**Provided material**
++++++++++++++++++++

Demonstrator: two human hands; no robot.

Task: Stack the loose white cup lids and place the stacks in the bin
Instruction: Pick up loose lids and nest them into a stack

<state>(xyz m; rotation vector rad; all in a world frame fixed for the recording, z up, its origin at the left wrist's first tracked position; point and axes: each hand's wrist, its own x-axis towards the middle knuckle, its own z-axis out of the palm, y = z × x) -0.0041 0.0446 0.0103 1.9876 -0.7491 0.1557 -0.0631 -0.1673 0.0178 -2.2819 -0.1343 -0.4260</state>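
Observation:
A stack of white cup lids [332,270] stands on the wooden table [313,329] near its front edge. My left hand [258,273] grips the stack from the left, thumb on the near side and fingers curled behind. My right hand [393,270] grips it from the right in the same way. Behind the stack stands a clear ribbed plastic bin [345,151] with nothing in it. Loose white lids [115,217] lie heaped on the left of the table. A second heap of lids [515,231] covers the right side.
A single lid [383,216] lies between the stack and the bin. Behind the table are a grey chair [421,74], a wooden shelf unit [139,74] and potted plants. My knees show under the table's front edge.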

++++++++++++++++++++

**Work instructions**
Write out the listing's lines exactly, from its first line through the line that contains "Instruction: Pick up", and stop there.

**Written solution**
Demonstrator: two human hands; no robot.

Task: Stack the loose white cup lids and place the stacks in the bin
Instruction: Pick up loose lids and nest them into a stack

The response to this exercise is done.